Six simple steps to writing website content for your council service

Designing content is more than just writing information and publishing it online. It’s important to keep in mind the purpose of your content, and where it fits into all the other content that’s online. Not just your page or section of the council website, but all the other millions of pages and websites that are out there.
6 questions to get your content right
If you’re unsure where to start when writing online content, answer these six questions to help you get started:
- Why?
- Who?
- What?
- How?
- Where?
- When?
If you can answer these, you will have your basic framework for structuring and writing your content. Don’t just sit down and start composing text off the top of your head. Web pages for council services are instructions, guides and updates, not novels.
Why are you sharing it?
This is probably the most important question to ask yourself before you write anything. Why are you sharing the information?
Is it something your customers, clients or colleagues need to know or need to do?
Is it a legal requirements?
Or is it something about you, your team or service want to tell people about?
These are not necessarily the same thing. Telling people what you do is not the same helping people find your service, use it or give feedback about it.
Web pages are not dating profiles. How your service works, who does it or what has changed is irrelevant unless it directly affects the people using it or there is a statutory or legal requirement to tell people about it.
Sometimes you *don’t* need to tell people and therefore you don’t need to create any content at all.
A good guide is: if they don’t need to know, you don’t need to tell them.
Who is it for?
If you don’t know who needs to find your information, then you are not writing it for anyone.
There is rarely an instance when it’s for ‘everyone’.
Not everyone pays council tax, not everyone puts out their own bins, not everyone has children that go to the local school. If you think it’s for everyone, then you will muddle your messages.

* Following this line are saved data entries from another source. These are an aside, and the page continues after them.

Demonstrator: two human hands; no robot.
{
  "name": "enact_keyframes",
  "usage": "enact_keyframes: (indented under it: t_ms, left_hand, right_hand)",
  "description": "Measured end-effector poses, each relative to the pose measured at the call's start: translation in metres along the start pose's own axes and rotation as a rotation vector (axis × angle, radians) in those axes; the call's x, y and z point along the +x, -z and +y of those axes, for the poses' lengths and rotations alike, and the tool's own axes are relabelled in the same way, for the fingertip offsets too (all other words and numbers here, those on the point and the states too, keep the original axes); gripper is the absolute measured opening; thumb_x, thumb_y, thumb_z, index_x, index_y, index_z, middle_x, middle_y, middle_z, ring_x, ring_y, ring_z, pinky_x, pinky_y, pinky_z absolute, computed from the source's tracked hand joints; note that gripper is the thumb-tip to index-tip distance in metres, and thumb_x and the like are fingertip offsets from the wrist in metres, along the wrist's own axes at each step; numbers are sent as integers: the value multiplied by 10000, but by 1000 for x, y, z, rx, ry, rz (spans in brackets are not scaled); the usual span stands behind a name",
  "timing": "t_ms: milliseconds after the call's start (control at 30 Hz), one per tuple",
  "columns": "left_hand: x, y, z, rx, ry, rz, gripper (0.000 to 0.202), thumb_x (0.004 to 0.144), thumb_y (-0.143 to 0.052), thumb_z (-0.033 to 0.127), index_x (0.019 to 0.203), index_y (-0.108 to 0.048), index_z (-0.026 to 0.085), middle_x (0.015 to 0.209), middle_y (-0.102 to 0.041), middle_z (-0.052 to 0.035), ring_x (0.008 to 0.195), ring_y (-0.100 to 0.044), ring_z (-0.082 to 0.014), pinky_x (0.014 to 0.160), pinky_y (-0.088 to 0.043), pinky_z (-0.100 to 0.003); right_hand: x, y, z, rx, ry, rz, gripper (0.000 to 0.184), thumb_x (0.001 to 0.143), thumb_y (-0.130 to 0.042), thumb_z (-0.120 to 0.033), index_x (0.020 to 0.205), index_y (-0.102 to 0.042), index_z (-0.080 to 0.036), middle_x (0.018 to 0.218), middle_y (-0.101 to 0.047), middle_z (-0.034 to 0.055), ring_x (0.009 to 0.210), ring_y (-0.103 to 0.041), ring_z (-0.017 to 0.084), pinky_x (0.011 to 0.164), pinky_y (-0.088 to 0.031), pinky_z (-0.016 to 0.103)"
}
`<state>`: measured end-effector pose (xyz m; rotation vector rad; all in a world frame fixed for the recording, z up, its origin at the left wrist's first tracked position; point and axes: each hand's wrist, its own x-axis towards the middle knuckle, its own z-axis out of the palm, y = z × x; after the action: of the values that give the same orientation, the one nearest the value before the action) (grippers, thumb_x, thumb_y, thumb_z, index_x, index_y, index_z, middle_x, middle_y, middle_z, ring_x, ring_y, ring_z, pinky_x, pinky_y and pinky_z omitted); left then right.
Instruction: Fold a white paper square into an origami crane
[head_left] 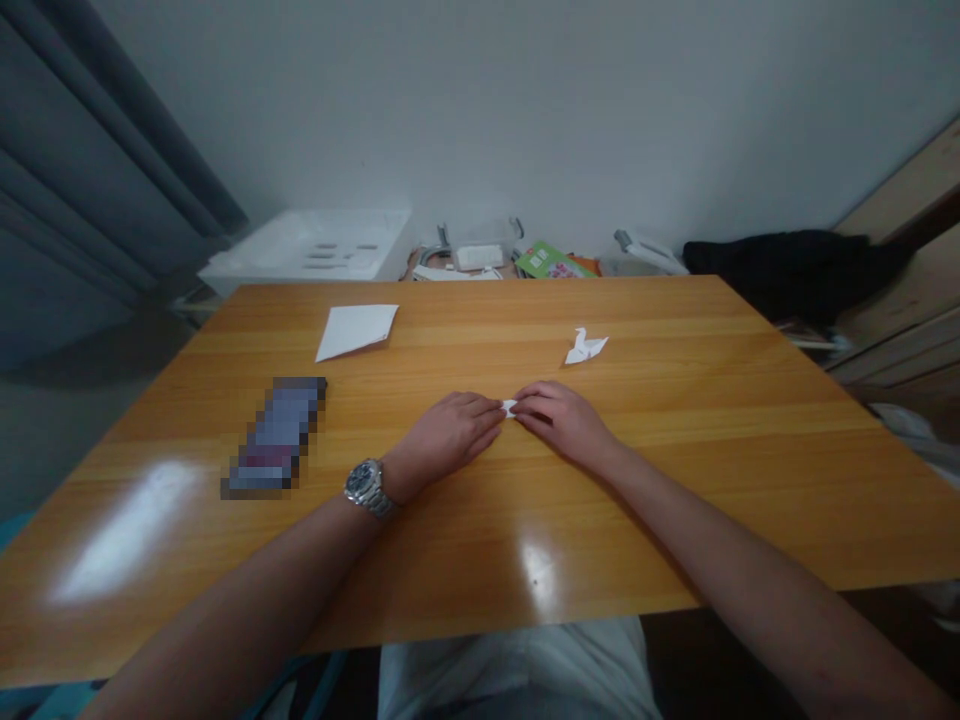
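Between my two hands, at the middle of the table, lies a small piece of white folded paper point(509, 408), mostly covered by fingers. My left hand point(452, 437), with a metal watch point(367, 485) on its wrist, presses the paper's left side with its fingertips. From the other side, my right hand point(564, 420) pinches the paper's right edge between thumb and fingers. A white origami bird point(586, 347) stands on the table just beyond my right hand.
On the wooden table point(675, 480), a stack of white paper point(358, 330) lies at the far left, with a blurred phone point(277, 435) nearer me. Past the far edge are a white plastic tray point(315, 245), a green booklet point(555, 262), cables and dark cloth point(795, 280).
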<state>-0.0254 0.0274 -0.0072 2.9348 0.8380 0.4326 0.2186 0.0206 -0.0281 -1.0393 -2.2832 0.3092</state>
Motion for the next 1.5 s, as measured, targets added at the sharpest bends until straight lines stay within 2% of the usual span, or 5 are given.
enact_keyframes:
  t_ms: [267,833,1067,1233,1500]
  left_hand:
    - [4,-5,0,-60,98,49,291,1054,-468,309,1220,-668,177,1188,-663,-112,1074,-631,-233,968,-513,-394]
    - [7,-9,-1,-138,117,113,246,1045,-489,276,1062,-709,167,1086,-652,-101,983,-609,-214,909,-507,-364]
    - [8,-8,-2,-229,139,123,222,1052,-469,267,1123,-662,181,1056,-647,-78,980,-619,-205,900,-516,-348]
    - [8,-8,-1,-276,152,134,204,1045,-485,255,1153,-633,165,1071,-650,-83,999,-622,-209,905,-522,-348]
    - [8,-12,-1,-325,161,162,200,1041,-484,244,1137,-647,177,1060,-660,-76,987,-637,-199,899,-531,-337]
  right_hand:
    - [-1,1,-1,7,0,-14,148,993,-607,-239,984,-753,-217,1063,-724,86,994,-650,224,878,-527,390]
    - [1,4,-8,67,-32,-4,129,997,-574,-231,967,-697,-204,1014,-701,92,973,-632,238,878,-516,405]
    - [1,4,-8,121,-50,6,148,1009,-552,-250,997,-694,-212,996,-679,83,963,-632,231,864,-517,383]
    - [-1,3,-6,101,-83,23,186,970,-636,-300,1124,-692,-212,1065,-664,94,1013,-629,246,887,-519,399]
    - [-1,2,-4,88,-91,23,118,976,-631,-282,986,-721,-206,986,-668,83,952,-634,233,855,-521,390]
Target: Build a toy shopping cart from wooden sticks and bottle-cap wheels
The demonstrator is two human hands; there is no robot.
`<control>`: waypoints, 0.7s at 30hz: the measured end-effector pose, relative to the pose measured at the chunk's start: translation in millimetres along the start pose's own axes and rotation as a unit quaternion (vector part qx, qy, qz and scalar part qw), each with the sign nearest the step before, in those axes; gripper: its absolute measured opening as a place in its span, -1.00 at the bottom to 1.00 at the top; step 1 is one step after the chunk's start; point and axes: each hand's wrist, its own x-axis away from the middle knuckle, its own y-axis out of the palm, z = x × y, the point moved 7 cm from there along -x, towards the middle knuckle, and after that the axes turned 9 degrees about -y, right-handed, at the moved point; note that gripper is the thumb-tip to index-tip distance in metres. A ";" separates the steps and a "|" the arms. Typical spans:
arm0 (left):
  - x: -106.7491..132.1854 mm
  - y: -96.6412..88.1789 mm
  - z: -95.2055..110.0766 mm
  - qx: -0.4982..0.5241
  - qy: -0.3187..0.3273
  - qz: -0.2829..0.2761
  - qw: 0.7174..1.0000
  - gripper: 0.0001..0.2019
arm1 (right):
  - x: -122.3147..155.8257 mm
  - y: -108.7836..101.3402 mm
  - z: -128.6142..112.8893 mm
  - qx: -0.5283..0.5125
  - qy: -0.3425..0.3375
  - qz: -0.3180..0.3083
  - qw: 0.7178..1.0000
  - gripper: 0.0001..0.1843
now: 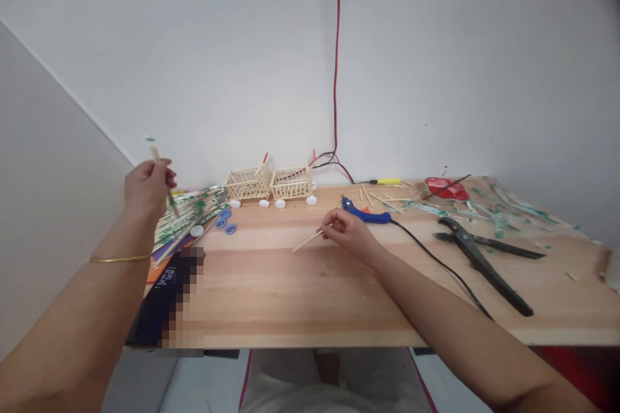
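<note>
My left hand [146, 188] is raised above the left end of the table, its fingers closed round a wrapped wooden stick [154, 152] that stands nearly upright. Below it spreads a pile of wooden sticks in clear, green-printed wrappers [196, 210]. Over the middle of the table, my right hand [347, 232] pinches a thin bare wooden stick [306, 243] that points down to the left. Just behind this hand lies a blue glue gun [365, 213]. Two small carts built of sticks [249, 184] [292, 183], with white round wheels, stand side by side near the wall.
Blue discs [225, 213] and a white disc [197, 231] lie beside the pile. A dark phone [157, 306] is at the front left. Black-handled cutters [477, 251], torn wrappers [508, 210], a red packet [445, 189] and a yellow-handled tool [388, 181] occupy the right. A black cord [436, 255] crosses the table.
</note>
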 end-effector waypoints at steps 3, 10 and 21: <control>26.7 35.4 37.2 0.073 0.062 0.055 0.994 -0.89 | 0.1 -10.4 -17.8 0.096 -0.092 0.046 0.990 -0.85; 115.2 148.8 -22.8 -0.008 0.039 -0.055 0.998 -0.70 | 3.8 -17.9 -28.3 0.089 -0.125 0.085 0.985 -0.82; 161.5 206.6 -122.7 -0.307 -0.015 -0.285 0.908 -0.64 | 8.7 -0.5 -25.4 -0.143 -0.001 0.053 0.988 -0.64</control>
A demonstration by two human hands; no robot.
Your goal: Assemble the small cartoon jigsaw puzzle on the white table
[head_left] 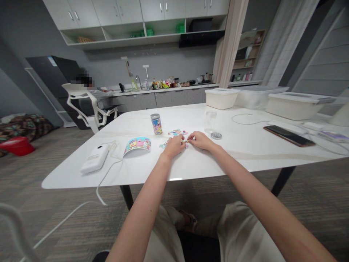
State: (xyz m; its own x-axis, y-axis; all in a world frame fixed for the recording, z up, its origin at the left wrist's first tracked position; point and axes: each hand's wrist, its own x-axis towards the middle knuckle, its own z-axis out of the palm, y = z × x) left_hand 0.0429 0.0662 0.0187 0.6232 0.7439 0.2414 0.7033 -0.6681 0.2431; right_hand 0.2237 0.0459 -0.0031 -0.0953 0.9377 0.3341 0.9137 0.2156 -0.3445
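Observation:
My left hand (174, 145) and my right hand (200, 140) meet over small colourful puzzle pieces (177, 133) on the white table (191, 163). Both hands have their fingers curled and pinched together at a small piece between them. More loose pieces (163, 146) lie just left of my left hand. A small cartoon-printed jar (156, 124) stands upright beyond the pieces. A curved cartoon picture card (137, 144) lies to the left of the pieces.
A clear jar (210, 121) and a metal lid (216, 135) sit right of my hands. A phone (289, 135), white tubs (221, 98) and a cable lie at the right. A white device (95, 158) with a cord is at the left. A person sits at the far counter.

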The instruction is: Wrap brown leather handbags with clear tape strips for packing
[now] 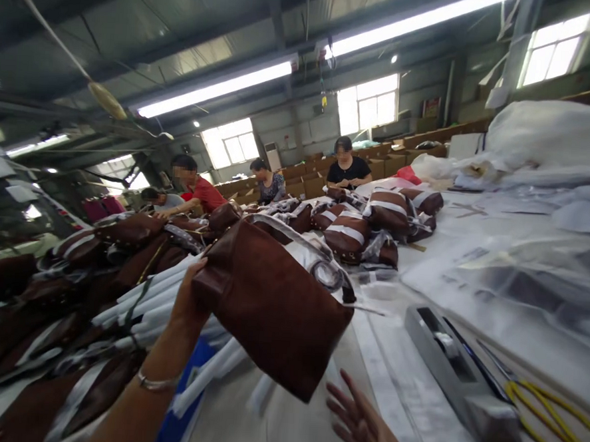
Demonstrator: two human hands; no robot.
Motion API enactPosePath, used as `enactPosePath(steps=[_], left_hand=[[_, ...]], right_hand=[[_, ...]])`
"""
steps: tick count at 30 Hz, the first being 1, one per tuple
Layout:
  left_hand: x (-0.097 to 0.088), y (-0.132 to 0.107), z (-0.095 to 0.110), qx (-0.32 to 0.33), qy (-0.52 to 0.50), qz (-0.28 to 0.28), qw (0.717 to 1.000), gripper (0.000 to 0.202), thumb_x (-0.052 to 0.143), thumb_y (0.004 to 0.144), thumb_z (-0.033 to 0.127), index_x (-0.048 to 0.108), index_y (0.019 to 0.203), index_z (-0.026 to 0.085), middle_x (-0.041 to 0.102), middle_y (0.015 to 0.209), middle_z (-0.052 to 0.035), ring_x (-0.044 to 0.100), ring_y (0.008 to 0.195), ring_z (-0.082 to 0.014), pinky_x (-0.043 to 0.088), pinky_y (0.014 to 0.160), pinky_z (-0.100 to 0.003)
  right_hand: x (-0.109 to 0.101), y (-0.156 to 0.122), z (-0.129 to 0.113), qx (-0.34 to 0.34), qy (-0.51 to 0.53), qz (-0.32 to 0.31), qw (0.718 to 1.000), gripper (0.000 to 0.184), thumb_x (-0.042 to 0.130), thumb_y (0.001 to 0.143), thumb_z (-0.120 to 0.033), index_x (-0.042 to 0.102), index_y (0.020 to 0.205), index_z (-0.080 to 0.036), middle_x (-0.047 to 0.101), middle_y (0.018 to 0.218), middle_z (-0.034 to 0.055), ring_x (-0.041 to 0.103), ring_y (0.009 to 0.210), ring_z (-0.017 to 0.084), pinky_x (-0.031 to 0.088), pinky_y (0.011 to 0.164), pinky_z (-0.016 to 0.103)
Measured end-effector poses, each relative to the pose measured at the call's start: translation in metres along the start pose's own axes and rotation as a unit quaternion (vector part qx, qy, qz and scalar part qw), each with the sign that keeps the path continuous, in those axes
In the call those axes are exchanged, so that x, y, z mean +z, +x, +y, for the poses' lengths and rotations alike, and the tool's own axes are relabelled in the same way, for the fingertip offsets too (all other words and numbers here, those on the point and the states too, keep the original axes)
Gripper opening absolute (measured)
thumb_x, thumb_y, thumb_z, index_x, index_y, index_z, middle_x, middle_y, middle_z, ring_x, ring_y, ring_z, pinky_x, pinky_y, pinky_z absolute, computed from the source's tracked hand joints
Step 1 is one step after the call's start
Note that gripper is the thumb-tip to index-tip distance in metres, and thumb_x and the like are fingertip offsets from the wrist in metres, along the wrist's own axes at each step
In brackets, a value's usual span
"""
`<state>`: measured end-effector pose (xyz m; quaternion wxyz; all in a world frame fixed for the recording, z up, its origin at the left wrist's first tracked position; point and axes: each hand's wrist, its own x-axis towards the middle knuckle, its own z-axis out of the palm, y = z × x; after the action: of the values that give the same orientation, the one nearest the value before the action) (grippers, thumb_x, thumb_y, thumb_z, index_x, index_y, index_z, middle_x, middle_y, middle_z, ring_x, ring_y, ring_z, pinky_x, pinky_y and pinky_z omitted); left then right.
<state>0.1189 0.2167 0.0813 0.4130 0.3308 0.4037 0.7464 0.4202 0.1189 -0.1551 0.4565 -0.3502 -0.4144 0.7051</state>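
My left hand is raised over the table and grips a brown suede bag by its upper left corner, so the bag hangs tilted in the air. A silver bracelet circles that wrist. My right hand is low at the bottom of the view with its fingers spread apart, holding nothing, just below the bag's lower corner. Behind the bag lie white rolled pieces and a heap of more brown bags.
A grey tape dispenser lies right of my hands, with yellow-handled scissors beside it. Clear plastic bags cover the right side of the table. More wrapped brown bags are piled at the far end. Several people sit working across the table.
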Motion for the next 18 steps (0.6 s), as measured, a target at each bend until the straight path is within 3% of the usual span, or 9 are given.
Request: enactPosePath(steps=[2, 4, 7, 12, 15, 18], left_hand=[[-0.012, -0.040, -0.019, -0.053, -0.019, 0.031, 0.998, 0.026, 0.066, 0.074, 0.026, 0.067, 0.098, 0.017, 0.075, 0.084, -0.0013, 0.072, 0.086, -0.0185, 0.059, 0.080, -0.027], [-0.024, -0.079, -0.038, -0.068, -0.021, 0.075, 0.995, 0.027, 0.066, 0.073, 0.026, 0.068, 0.099, 0.019, 0.075, 0.082, 0.0002, 0.072, 0.088, -0.0184, 0.059, 0.084, -0.027], [-0.047, -0.136, -0.060, -0.078, 0.000, 0.160, 0.984, 0.026, 0.063, 0.077, 0.028, 0.070, 0.102, 0.024, 0.076, 0.086, 0.0026, 0.072, 0.095, -0.0181, 0.059, 0.085, -0.026], [-0.092, -0.227, -0.081, -0.216, 0.001, 0.289, 0.932, 0.024, 0.064, 0.075, 0.023, 0.072, 0.097, 0.025, 0.077, 0.090, 0.0006, 0.074, 0.090, -0.0214, 0.062, 0.072, -0.029], [-0.113, -0.262, -0.091, -0.285, -0.029, 0.291, 0.913, 0.016, 0.067, 0.076, 0.024, 0.072, 0.091, 0.023, 0.077, 0.086, -0.0016, 0.074, 0.088, -0.0234, 0.062, 0.068, -0.030], [-0.125, -0.273, -0.108, -0.329, -0.055, 0.262, 0.906, 0.016, 0.068, 0.078, 0.024, 0.072, 0.093, 0.019, 0.077, 0.088, -0.0049, 0.074, 0.088, -0.0241, 0.061, 0.073, -0.032]], right_hand=[[0.012, -0.006, 0.000, 0.008, 0.127, -0.017, 0.992, 0.097, 0.055, 0.071, -0.089, 0.040, 0.150, -0.036, 0.053, 0.148, 0.0109, 0.051, 0.133, 0.035, 0.038, 0.111, 0.057], [0.018, -0.014, -0.005, 0.014, 0.188, -0.017, 0.982, 0.087, 0.063, 0.079, -0.076, 0.039, 0.151, -0.033, 0.051, 0.149, 0.0107, 0.047, 0.137, 0.033, 0.037, 0.113, 0.054], [0.008, -0.028, -0.015, 0.020, 0.160, 0.019, 0.987, 0.076, 0.068, 0.085, -0.058, 0.040, 0.151, -0.032, 0.054, 0.147, 0.0085, 0.046, 0.139, 0.031, 0.038, 0.114, 0.052], [-0.036, -0.047, -0.013, 0.058, 0.029, 0.077, 0.995, 0.062, 0.067, 0.085, -0.058, 0.056, 0.139, -0.029, 0.062, 0.138, 0.0072, 0.052, 0.133, 0.033, 0.038, 0.116, 0.056], [-0.053, -0.057, -0.004, 0.063, -0.048, 0.094, 0.992, 0.052, 0.070, 0.083, -0.055, 0.067, 0.126, -0.026, 0.069, 0.128, 0.0098, 0.056, 0.129, 0.037, 0.040, 0.114, 0.056], [-0.053, -0.062, -0.002, 0.094, -0.061, 0.091, 0.990, 0.049, 0.069, 0.085, -0.054, 0.069, 0.123, -0.024, 0.072, 0.121, 0.0106, 0.062, 0.121, 0.037, 0.047, 0.109, 0.056]])
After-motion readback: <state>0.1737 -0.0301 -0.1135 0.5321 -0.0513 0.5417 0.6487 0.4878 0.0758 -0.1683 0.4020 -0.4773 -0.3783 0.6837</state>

If there are different groups who need to know different things, then create separate instances of content for them specifically. This can be in the same page and section. Just make sure you label it clearly, for example “if you’re a council tenant, you should…” or “if you have a licenced premise, you need to…”
Your content could be for one or several groups, such as:
- residents
- customers or service users
- parents or carers
- local businesses
- clients and partners
- voters
- colleagues or peers.
If you can’t define who needs it, you won’t be able to specify what they need to know or what they need to do.
The other reason why it’s important to clarify who your content is for is to make sure that you are seeing it from their perspective. If it’s about a local school for example, then your main audience will be parents and carers and possibly the pupils themselves.
Will a parent or carer waiting at the school gate have the time, patience, and ability to download a 20-page pdf about the school on their mobile? What may be a convenient way for you to create and present your information may not be helpful to the people you are trying to reach.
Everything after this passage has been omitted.